Two Schenectady convictions upheld

Two Schenectady County criminals serving long sentences saw their convictions upheld last week as an

Two Schenectady County criminals serving long sentences saw their convictions upheld last week as an appeals court rejected their appeals.

One case involved a man sentenced to 24 years to life in connection with a 2011 home invasion stabbing. The other involved a man given 25 years in prison for a 2011 arson.

Luvadollar Godallah, now 36, appealed his first-degree burglary and second-degree assault convictions for the Jan. 26, 2011, invasion of a Guilderland Avenue apartment in Schenectady.

Prosecutors said Godallah was one of two people to invade the home in a bid for drugs and money. Three people inside the residence suffered stab wounds, but survived. A child was unharmed, though prosecutors contended Godallah threatened the child.

Police arrested him at a different location. He argued on appeal that police did not have probable cause to arrest him. The Appellate Division of the state Supreme Court found the rulings prior to his trial were proper and upheld his stop and arrest.

The court also found testimony from Godallah’s accomplice was sufficiently corroborated with other evidence and testimony and the trial court properly rejected a proposed defense expert witness.

The ruling upholds both his conviction and sentence.

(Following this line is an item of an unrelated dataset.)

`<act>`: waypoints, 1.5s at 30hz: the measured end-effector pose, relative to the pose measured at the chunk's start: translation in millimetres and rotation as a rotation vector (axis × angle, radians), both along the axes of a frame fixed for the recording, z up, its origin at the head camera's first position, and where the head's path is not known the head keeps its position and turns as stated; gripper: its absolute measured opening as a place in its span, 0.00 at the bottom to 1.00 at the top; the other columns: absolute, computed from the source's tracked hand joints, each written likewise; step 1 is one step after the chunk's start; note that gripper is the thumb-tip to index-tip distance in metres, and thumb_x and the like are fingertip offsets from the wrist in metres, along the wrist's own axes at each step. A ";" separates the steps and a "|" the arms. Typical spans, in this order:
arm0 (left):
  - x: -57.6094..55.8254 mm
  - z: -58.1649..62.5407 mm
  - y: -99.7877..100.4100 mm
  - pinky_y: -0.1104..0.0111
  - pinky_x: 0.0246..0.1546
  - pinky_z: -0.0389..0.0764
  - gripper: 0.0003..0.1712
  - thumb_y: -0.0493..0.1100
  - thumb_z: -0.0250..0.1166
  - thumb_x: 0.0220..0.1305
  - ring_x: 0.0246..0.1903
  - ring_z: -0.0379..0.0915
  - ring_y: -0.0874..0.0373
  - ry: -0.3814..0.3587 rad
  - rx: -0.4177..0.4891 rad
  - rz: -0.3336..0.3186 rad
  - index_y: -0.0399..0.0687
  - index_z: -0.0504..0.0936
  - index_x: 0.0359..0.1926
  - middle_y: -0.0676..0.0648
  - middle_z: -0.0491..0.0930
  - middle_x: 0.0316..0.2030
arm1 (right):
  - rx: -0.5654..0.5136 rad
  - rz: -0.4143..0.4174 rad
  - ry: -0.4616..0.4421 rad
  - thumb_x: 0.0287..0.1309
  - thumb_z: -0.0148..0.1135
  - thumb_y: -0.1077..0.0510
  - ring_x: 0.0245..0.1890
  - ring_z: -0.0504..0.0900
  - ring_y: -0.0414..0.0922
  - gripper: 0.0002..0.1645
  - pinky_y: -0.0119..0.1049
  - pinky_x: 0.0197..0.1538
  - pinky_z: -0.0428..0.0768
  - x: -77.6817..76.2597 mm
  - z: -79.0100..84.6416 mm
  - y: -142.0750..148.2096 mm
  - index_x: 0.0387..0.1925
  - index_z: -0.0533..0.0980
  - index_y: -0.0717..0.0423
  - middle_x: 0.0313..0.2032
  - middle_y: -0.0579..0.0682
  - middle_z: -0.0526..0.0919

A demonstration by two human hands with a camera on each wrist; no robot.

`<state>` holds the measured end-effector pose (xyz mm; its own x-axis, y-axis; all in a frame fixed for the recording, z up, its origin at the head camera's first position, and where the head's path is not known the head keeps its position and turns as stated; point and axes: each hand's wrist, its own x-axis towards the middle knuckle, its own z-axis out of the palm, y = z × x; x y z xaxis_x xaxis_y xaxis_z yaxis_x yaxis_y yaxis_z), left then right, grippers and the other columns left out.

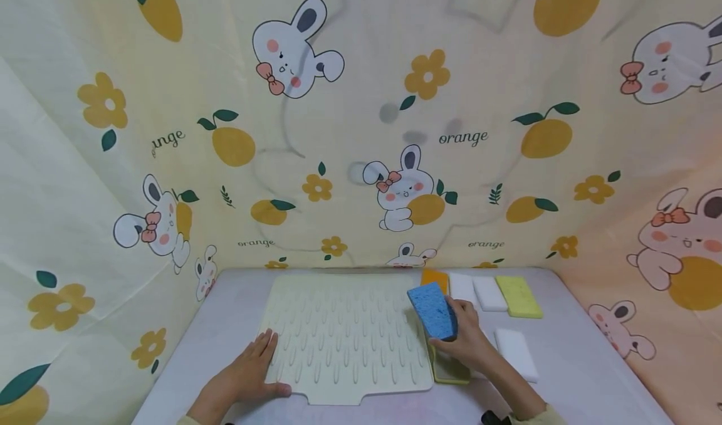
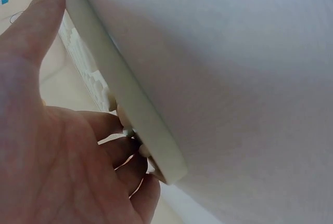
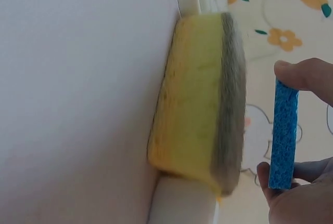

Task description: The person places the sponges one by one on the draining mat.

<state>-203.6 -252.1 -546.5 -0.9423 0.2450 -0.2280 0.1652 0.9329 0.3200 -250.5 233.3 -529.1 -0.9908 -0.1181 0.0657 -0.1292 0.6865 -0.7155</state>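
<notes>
My right hand [image 1: 468,340] pinches a blue sponge [image 1: 431,312] by its edges, thumb on one side and fingers on the other. It hangs tilted over the right edge of a cream board [image 1: 344,337] with rows of raised pegs. Below it, a yellow sponge [image 3: 192,94] with a grey scouring side lies on the table beside the board; the right hand partly hides it in the head view. At the board's near left corner rests my left hand [image 1: 245,375], fingers along the left edge and thumb by the front edge.
Behind the right hand stand an orange block [image 1: 434,278], two white pads [image 1: 489,293] and a yellow-green sponge [image 1: 519,296]. Another white pad [image 1: 516,353] lies nearer, right of the right wrist. A printed cloth [image 1: 350,118] surrounds the table at the back and sides.
</notes>
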 end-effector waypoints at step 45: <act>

He is serving 24 years to life at Elmira Correctional Facility.

In the other conviction upheld last week, the Appellate Division found no issues with the second-degree arson conviction of Eric Launder.

Launder, now 57, appealed his 2012 conviction in connection with a small May 28, 2011, fire at 132 Jay St.

No one was hurt in the blaze and damage was contained to the inside and outside of the targeted apartment. But the building had 19 total units, 18 of which were occupied. And fire was set at 3 a.m., when many in the building were asleep.

The judge in the case found no mitigating factors and sentenced Launder to 25 years in prison.

Launder, who called 911 to report the fire, argued on appeal that prosecutors failed to prove he set it. The Appellate Division found testimony concerning a dispute prior to the fire and Launder’s statements prior to it were enough to convict. The jury made credibility determinations and believed the witnesses. Launder continues to serve his sentence at Auburn Correctional Facility.